| Required work |
What you should write out is every line from the one containing "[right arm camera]" to the end of the data, exactly and with nothing else.

----- The data

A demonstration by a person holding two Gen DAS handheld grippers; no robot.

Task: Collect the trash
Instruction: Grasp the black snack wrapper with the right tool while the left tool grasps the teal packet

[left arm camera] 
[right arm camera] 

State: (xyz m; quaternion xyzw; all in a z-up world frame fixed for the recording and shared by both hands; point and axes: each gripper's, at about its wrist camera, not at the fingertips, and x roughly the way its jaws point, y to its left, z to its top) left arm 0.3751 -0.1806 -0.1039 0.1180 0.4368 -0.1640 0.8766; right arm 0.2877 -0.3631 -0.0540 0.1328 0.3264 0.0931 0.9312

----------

| Solution |
[right arm camera] 

State: (xyz m; quaternion xyzw; all in a z-up world frame fixed for the recording and shared by both hands; point and axes: each gripper's, at about its wrist camera, not at the fingertips, and x roughly the way its jaws point, y to its left, z to its top) left arm 0.3751 -0.1806 -0.1039 0.1180 0.4368 -0.1640 0.8766; right arm 0.2877 -0.3631 -0.0540 0.1328 0.3264 0.0931 0.9312

Here the output is complete.